Read the lines of the data below and retrieve those with "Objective".

Record set —
####################

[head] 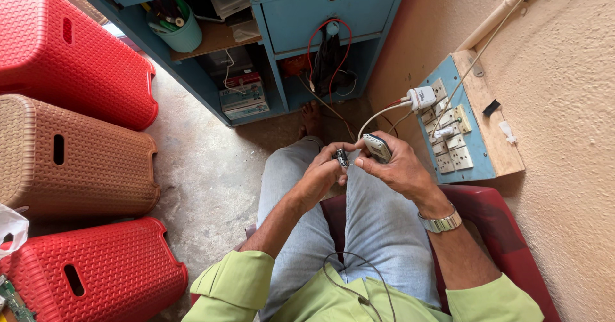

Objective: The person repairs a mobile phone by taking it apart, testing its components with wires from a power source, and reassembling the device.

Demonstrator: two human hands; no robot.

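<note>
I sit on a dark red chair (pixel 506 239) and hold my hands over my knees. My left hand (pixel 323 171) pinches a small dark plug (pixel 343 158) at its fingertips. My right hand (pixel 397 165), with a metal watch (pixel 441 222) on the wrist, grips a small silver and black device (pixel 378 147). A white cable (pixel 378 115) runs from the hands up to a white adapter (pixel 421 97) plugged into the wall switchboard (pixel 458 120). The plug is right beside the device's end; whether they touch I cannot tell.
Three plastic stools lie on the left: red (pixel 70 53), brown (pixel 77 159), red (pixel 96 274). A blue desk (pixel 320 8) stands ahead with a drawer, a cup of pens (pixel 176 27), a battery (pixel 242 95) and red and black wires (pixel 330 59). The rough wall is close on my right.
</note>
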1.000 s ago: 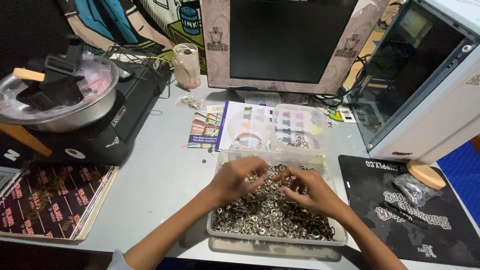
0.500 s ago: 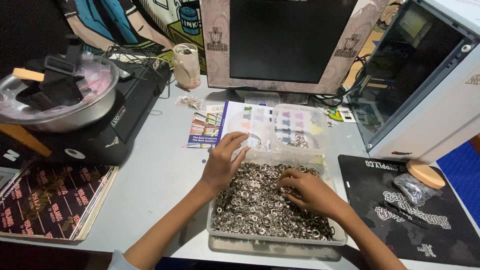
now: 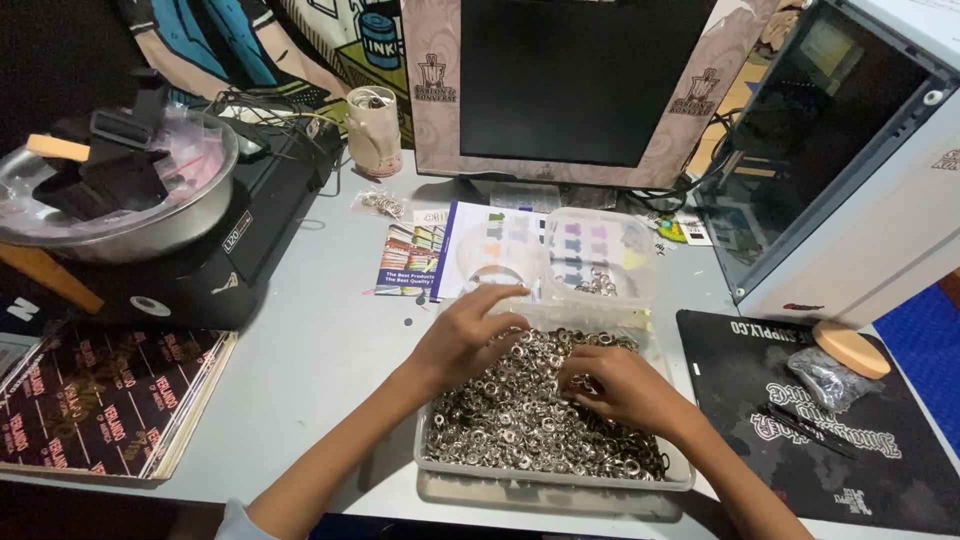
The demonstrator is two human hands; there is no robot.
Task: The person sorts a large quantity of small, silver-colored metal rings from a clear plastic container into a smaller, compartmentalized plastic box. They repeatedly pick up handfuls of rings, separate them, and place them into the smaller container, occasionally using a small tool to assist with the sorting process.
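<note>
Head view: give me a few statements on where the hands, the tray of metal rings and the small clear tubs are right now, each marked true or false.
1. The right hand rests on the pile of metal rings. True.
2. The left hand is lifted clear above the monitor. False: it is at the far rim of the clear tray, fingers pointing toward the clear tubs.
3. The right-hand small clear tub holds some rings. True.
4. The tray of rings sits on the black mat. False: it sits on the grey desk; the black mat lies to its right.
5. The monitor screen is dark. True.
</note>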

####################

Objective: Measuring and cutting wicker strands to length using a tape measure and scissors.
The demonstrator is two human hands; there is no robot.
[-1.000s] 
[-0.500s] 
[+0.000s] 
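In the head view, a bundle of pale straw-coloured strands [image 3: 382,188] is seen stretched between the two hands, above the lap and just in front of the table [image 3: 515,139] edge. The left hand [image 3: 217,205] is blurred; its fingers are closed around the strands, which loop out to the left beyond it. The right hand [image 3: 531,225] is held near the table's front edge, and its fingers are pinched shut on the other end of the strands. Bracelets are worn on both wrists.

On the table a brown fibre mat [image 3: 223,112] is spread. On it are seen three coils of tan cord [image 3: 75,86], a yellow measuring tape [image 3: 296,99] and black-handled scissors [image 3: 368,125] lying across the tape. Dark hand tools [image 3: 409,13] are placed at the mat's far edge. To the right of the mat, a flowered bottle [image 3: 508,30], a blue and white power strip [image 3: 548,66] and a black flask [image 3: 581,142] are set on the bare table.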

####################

Exercise response —
Objective: The person repairs a mobile phone by taking it apart, testing its components with wires from a power source, and reassembling the device.
Objective: Measuring and cutting wicker strands to length using a tape measure and scissors.

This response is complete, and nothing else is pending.